Silver Sirohi Sword
Origin: India (Rajasthan)
Date: 19th century
Length: Total Length: 90cm
Materials: Steel and silver, wood and leather
A traditional silver work Sirohi from Rajasthan
The hilt is of an open guard form and elegantly decorated with silver koftgari in the form of flowers and geometric patterns. This example is true to the traditional regional design of Rajasthan. The steel hilt is anointed with a thick application of silver overlay. The design throughout is consistent, and represents nature as it shows tendrils, flowers and birds; elegant and appealing to the eye. The silver overlay is 80% intact. The silver work is crisply executed with fine attention paid to the details. General age wear associate with the silver work. The pommel features a pommel spike, often used for striking. The pommel disk features a fine Surajvanshi (sun-burst) design, which is of Suryavansh origin. Suryavansh are of the Rajput dynasties and link their lineage to ‘Surya’ who is the Sun God. Suryavansha is mentioned in classical Indian texts like the Ramayana and Mahabharata.
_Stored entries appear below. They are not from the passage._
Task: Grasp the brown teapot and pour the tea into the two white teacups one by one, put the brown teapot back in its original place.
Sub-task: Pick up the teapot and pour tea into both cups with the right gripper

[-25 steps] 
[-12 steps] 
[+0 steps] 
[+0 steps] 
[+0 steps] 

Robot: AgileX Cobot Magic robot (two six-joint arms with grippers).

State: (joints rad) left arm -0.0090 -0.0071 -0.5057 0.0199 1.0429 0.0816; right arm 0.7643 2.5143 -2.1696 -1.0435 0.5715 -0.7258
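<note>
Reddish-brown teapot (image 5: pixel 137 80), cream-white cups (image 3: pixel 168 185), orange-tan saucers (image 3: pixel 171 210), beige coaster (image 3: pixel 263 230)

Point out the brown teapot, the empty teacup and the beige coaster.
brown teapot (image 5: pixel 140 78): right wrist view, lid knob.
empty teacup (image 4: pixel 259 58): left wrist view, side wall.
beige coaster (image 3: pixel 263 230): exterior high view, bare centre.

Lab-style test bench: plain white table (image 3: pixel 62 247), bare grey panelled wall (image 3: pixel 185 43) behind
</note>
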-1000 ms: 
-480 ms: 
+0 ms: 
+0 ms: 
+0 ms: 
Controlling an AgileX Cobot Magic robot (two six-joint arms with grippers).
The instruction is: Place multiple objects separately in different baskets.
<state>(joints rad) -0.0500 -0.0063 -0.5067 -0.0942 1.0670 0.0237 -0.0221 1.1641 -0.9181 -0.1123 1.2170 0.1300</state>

The blade is of a Sirohi type where is there is a slight curve from approx. three quarters of the blade. The blade is of nice proportions and a true example of a fighting blade Hendley attributes 'Sirohi' swords to the state of Sirohi, a southern state famous for creating swords of a high standard. He says “Rajputana, Rajasthan, or the land of the Rajputs, the sons of kings, should produce, and does produce, everything necessary for carrying on the art of war. Sirohi [southern Rajasthan], the small state in which is stated Mount Abu, the Mons Capitalium of Pliny, had been famed since the days of Herodotus [5th century BC] for its sword blades, and at the Jeypore Exhibition it retained its ancient reputation by carrying off the first prize for arms. This small state of the Deora Rajpurs supplies blades and spear points to all Rajputana, but every court employs its own armourers, some of whom have attained fame beyond their homes.” Pant however describes the Sirohi based on the blades architecture, which is slim and slightly curved, and of a very hard temper. Pant also states that this type of sword was favoured by the Rajputs.
Accompanying the sword is a new wooden scabbard wrapped in genuine black leather.
Overall this is a nice quality sword holding traditional features; with a practical fighting blade. A great example.